BogdanB · ‎12-23-2020

RH294 review lab

The grading script for the review-roles lab is broken ( see the screenshot attached). I had a look at the grading script and it seems that the function which checks the remote_user, become_user si become_method if looking in the directory specified by the workdir variable.The previous function, which checks the existance of the ansible.cfg is lookin in the directory specified by the labdir variable. I've tried updating the script with labdir variable and it works.

Original report is Here

BogdanB · ‎12-23-2020

DO447 - Typos, errors and bugs

1.1 Implementing Recommended Practices

register: example_webpage
failed_when: example_webpage.status != 200

-> I do not consider that a best-practice, since the uri module comes with a status_code attribute. You can probably find a better example here, like looking for a text pattern in the web page.

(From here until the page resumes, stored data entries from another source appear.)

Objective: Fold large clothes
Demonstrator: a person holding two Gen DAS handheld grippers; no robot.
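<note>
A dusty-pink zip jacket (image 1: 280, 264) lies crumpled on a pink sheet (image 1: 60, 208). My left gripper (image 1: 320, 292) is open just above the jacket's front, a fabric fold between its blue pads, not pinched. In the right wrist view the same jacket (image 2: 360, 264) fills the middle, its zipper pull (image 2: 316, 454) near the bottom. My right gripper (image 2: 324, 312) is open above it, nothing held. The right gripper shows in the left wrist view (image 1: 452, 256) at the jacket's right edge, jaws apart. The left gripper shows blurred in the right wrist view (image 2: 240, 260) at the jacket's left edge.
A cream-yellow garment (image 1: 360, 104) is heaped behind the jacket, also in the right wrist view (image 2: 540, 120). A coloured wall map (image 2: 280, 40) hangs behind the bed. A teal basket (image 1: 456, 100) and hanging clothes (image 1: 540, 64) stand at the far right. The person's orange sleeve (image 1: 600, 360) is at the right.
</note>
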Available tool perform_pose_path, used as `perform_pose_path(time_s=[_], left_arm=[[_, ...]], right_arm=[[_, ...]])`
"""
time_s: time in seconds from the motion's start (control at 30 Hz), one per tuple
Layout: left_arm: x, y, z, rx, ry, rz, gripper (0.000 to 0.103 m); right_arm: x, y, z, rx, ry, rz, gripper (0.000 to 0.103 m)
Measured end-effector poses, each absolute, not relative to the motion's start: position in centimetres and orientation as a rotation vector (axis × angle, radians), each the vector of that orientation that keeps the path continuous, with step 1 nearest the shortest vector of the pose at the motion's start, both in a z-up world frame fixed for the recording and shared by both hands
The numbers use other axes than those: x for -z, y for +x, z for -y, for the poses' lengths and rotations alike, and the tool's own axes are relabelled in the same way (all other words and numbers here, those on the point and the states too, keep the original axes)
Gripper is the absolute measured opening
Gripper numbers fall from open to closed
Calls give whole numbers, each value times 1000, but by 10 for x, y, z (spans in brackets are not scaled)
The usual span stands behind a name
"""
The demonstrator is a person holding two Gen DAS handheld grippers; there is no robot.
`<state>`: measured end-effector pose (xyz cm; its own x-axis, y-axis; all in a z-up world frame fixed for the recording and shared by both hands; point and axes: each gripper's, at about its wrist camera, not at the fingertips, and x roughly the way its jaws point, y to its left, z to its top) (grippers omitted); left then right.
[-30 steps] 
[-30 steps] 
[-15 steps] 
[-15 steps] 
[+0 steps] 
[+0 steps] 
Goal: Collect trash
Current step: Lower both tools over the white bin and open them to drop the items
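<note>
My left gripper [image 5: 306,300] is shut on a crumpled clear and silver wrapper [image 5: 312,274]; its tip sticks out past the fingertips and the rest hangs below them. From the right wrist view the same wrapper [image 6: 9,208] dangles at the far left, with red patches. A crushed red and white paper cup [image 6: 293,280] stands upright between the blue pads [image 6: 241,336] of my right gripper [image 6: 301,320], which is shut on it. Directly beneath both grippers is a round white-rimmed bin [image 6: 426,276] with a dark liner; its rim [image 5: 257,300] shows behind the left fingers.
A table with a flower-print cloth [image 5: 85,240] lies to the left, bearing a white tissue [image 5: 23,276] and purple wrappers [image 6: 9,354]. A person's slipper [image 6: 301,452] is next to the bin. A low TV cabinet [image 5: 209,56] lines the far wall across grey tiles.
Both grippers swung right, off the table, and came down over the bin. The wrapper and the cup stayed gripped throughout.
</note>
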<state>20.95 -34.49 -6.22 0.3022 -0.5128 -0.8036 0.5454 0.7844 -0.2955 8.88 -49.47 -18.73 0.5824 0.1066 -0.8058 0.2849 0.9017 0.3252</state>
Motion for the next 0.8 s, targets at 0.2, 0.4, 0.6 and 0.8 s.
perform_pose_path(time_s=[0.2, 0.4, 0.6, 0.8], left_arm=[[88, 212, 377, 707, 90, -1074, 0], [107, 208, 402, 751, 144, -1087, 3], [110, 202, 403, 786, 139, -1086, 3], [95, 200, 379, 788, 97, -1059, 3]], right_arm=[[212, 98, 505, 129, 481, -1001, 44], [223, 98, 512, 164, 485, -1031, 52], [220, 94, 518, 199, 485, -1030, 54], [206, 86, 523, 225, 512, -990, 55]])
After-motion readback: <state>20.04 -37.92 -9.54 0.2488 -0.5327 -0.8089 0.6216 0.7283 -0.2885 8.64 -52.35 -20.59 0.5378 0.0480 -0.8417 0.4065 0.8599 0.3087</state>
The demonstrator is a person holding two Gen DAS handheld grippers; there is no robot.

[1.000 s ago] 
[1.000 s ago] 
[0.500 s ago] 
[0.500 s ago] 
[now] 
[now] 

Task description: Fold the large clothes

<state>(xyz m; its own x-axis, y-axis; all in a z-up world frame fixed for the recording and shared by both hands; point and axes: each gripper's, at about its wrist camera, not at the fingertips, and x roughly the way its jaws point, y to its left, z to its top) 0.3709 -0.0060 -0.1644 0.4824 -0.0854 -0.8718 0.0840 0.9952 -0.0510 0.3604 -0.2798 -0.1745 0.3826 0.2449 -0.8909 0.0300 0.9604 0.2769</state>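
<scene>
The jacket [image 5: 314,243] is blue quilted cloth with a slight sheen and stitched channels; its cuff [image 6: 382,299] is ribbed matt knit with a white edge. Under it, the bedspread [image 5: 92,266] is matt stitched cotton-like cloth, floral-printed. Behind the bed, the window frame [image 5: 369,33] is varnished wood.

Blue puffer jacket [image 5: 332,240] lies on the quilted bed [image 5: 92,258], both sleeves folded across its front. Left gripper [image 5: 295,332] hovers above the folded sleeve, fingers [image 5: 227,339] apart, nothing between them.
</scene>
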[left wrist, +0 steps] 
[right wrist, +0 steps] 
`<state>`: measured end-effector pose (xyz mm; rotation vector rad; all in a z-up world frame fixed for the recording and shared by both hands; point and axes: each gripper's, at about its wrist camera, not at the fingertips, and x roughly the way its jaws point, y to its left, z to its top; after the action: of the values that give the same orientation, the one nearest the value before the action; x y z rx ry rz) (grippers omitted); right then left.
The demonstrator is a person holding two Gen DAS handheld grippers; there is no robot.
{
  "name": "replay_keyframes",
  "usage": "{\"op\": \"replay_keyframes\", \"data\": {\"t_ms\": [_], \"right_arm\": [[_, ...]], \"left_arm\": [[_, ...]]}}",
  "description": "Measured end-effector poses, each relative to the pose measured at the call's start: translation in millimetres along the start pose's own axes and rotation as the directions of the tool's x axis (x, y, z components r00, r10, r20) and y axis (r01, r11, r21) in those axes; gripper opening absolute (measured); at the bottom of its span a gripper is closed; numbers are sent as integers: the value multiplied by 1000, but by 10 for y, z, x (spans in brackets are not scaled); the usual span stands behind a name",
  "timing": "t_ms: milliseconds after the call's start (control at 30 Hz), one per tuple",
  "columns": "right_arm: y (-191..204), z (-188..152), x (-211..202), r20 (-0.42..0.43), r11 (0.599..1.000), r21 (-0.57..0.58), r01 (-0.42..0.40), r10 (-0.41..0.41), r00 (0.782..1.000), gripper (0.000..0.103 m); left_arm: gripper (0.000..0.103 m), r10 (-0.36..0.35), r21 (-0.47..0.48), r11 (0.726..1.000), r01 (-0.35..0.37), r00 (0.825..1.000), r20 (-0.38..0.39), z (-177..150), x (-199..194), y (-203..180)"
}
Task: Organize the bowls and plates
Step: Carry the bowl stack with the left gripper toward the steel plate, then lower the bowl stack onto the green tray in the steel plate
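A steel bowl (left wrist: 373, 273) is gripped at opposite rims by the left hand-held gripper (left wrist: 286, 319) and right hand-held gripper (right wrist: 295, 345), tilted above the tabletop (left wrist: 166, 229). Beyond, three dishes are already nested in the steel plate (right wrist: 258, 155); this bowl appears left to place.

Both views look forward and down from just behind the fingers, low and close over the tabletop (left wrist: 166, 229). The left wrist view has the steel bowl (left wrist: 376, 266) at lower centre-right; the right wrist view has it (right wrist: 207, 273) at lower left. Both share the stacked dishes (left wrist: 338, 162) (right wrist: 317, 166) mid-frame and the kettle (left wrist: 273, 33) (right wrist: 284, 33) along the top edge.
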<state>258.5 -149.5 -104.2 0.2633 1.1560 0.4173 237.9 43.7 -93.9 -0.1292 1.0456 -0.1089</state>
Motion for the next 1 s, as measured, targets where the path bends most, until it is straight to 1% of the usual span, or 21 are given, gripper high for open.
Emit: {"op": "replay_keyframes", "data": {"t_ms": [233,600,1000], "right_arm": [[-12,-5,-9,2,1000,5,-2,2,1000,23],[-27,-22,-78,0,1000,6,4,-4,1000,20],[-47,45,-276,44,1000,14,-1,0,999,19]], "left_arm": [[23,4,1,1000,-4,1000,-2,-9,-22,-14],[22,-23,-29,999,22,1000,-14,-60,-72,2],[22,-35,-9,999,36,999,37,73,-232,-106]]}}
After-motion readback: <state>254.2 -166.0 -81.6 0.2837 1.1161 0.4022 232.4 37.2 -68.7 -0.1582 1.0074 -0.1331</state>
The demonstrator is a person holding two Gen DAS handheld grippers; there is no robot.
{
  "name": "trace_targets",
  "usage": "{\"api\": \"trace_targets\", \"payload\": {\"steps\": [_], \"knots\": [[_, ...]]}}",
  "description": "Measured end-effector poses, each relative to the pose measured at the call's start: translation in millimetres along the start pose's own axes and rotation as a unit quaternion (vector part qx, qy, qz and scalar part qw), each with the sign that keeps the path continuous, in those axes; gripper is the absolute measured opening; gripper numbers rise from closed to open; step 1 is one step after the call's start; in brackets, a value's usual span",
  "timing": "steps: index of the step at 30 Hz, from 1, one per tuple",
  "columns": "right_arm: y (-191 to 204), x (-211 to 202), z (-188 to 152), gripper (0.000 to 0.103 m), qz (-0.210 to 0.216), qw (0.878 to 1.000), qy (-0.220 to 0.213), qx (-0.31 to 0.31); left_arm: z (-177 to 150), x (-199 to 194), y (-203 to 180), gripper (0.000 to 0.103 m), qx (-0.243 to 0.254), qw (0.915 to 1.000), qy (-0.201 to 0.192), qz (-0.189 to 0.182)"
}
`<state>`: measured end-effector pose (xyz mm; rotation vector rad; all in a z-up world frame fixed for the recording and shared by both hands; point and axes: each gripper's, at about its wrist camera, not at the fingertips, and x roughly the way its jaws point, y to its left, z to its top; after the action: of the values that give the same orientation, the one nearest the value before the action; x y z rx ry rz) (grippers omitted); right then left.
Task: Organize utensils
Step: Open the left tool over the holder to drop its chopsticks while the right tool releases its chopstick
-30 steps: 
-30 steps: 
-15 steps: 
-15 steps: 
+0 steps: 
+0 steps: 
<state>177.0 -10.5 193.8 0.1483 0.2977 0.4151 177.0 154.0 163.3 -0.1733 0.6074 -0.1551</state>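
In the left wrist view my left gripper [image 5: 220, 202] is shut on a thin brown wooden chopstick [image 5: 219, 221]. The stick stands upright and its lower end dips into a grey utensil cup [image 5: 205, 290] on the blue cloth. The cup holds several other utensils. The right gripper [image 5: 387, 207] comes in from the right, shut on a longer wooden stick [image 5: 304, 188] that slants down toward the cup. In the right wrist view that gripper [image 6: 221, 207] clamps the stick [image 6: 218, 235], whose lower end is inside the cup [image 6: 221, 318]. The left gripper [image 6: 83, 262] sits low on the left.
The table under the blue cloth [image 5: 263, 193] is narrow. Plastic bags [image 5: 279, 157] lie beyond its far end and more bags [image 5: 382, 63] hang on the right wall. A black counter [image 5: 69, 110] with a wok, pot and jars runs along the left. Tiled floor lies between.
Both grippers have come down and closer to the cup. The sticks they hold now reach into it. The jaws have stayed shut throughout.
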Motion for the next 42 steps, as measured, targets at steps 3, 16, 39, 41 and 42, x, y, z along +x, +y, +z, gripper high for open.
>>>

1.3 Managing Ansible Project Materials Using Git

"Bare repositories does not have a local working tree."

"In the preceding example, the most recent commit for the branch master (and HEAD at that time) was commit 5749661, which occurred at some point in the past. A user ran the git branch feature/1 command, creating a branch, feature/1."

-> the commit is actually 7900dd94

2.1 Writing YAML Inventory Files

"These servers themselves form their own groups, so they must end in a colon"

-> the reason why hosts definitions must end in a colon is because they are YAML dictionaries containing their own host's variables (if any), not because they form their own groups (or did you mean "their own blocks" ?)

all:
  children:
    ungrouped:
      notinagroup.lab.example.com:
    mailserver:
      mail.lab.example.com:

-> the hosts keys are missing here

2.5 Lab: Managing Inventories

-> At item 5, it is unclear that the requested numbered naming scheme has to be static and not dynamic.

3.2 Guided Exercise: Controlling Privilege Escalation

force_handlers: True

-> needless here (there is really no reason any task would fail) ; above all, it misleadingly lets the students think that handlers are going to be executed every time, which is a false statement ; I'd rather insert changed_when: true on the 'Ensure haproxy configuration is set' task of role 'haproxy' instead

4.3 Templating External Data using Lookups

"Note that this example may not the most efficient way to do this particular task"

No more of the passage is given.